[Records drawn from a dataset]
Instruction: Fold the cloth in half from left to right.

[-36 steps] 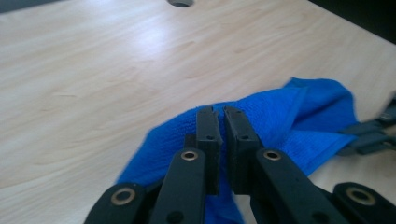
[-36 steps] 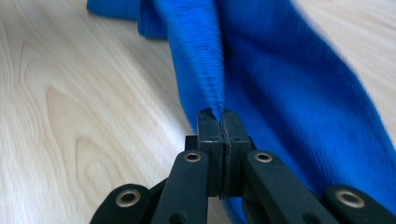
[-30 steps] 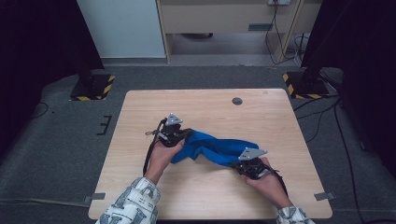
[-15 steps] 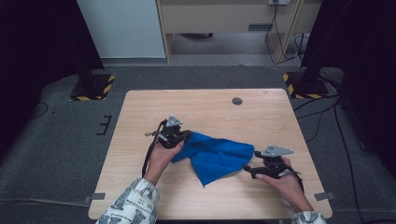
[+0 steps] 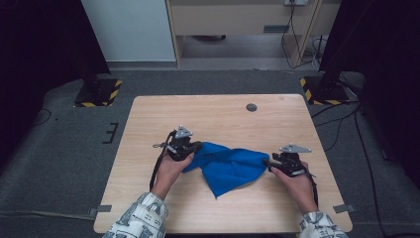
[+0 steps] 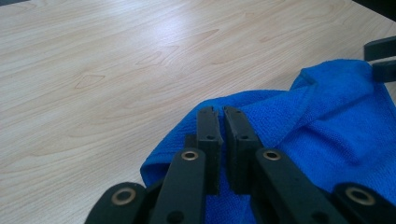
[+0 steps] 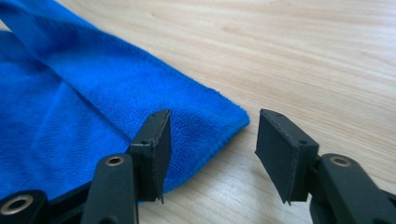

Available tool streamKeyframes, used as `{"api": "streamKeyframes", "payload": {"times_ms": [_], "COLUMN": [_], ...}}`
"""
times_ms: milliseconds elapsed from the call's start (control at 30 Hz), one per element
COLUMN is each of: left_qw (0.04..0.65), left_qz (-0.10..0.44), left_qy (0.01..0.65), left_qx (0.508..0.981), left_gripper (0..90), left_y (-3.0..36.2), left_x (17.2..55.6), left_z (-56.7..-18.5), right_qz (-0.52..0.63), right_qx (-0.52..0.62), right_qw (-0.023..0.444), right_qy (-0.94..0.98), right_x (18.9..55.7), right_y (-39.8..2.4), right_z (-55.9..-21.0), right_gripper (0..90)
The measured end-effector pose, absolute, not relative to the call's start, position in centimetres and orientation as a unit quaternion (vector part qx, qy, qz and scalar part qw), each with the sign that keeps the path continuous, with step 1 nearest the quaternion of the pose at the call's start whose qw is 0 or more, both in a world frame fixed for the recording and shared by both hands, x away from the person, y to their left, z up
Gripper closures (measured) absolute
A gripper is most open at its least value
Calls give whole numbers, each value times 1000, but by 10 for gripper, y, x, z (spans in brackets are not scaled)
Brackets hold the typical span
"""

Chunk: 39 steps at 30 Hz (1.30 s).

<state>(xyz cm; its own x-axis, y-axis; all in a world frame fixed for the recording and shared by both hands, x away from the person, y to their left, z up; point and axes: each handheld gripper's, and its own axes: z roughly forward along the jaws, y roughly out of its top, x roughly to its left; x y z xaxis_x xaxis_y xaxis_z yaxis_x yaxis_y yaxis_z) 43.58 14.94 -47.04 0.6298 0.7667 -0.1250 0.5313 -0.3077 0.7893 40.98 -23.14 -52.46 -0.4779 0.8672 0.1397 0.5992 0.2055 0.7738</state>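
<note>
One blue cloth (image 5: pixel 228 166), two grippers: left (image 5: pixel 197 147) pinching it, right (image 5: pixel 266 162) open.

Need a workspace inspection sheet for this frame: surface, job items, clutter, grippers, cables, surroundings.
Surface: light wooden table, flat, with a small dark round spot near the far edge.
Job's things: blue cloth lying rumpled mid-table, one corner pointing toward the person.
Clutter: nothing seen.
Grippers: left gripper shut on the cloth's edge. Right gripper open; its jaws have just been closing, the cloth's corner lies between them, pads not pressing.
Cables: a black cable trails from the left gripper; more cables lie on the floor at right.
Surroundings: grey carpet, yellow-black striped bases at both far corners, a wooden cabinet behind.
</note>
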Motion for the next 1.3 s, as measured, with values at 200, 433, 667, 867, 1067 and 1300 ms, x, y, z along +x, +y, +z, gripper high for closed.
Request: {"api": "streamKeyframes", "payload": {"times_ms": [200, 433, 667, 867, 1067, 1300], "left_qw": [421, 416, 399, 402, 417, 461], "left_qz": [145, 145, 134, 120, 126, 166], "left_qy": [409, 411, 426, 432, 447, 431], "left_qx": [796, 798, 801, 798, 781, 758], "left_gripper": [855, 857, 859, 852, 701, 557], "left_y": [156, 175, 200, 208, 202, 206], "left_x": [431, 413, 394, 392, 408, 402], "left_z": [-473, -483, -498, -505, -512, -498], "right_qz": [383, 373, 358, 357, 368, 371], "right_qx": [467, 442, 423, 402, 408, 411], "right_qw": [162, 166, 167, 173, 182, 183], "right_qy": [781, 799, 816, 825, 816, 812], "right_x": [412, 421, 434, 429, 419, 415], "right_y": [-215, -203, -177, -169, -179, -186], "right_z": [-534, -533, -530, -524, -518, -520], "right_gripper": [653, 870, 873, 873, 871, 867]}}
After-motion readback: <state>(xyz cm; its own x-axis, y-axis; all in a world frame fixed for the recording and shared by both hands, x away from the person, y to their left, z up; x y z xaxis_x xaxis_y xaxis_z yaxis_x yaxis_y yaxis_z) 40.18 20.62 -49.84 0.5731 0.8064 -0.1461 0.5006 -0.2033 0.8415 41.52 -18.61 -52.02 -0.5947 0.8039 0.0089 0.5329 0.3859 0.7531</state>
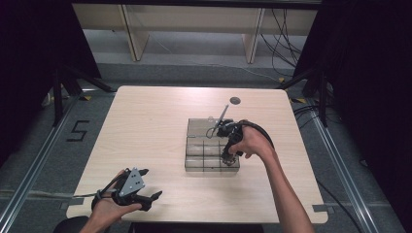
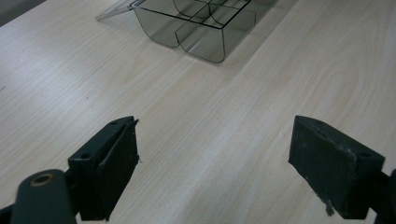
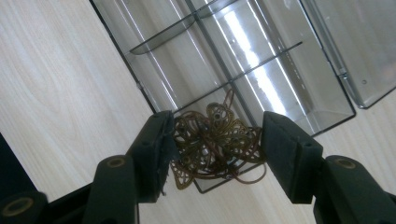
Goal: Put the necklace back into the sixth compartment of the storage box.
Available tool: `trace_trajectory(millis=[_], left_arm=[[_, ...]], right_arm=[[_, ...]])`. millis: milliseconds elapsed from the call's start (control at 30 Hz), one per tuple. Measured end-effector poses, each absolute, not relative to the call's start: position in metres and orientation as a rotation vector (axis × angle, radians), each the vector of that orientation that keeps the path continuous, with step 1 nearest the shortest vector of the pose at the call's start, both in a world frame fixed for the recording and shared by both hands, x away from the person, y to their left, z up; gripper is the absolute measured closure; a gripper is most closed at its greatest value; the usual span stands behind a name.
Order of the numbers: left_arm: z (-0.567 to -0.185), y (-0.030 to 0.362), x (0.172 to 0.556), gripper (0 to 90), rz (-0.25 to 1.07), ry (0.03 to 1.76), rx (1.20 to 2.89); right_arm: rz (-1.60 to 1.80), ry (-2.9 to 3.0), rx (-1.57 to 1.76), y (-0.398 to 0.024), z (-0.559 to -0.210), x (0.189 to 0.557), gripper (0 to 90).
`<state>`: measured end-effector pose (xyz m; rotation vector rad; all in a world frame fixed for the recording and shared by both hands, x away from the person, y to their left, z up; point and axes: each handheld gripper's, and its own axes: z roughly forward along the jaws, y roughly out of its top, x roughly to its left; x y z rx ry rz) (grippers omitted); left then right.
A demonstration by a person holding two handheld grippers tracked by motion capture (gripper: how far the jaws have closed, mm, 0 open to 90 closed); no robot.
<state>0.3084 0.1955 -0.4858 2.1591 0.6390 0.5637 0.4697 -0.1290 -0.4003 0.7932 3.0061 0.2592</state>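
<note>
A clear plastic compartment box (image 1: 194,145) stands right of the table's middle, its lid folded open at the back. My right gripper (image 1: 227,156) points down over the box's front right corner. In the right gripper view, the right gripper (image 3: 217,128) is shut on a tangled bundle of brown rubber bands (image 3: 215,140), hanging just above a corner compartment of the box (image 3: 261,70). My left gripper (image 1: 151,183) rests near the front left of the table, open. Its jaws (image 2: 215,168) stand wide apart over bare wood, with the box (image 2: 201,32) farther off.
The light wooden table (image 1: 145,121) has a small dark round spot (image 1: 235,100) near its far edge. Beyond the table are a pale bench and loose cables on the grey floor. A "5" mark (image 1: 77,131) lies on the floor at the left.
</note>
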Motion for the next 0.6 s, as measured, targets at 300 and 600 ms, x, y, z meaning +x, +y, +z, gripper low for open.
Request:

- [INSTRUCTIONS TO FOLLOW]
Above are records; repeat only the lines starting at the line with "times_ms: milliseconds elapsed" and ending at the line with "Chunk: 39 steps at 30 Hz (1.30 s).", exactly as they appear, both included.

- [SOLUTION TO THIS PROBLEM]
times_ms: milliseconds elapsed from the call's start (control at 30 Hz), one per element
COLUMN is each of: left_qw (0.04..0.65), left_qz (-0.10..0.44), left_qy (0.01..0.65), left_qx (0.508..0.981), left_gripper (0..90), left_y (-3.0..36.2), left_x (17.2..55.6), left_z (-56.7..-18.5), right_qz (-0.52..0.63), right_qx (-0.52..0.62), right_qw (-0.023..0.444), right_qy (-0.94..0.98), right_x (18.9..55.7), right_y (-39.8..2.4), right_z (-55.9..-21.0), right_gripper (0..90)
The measured end-effector pose, absolute, not relative to the call's start, position in centimetres and orientation as a unit quaternion (vector part qx, qy, qz and scalar part qw), each with the sign that keeps the path continuous, with step 1 nearest the quaternion of the pose at the call's start whose qw is 0 or more, both in a world frame fixed for the recording and shared by both hands, x away from the person, y to their left, z up
Gripper closures (measured) absolute
A gripper is most open at its least value
Calls give whole numbers, each value times 1000, but by 10 for gripper, y, x, z (spans in brackets are not scaled)
Brackets hold the typical span
"""

Chunk: 39 steps at 30 Hz (1.30 s).

The output has been completed.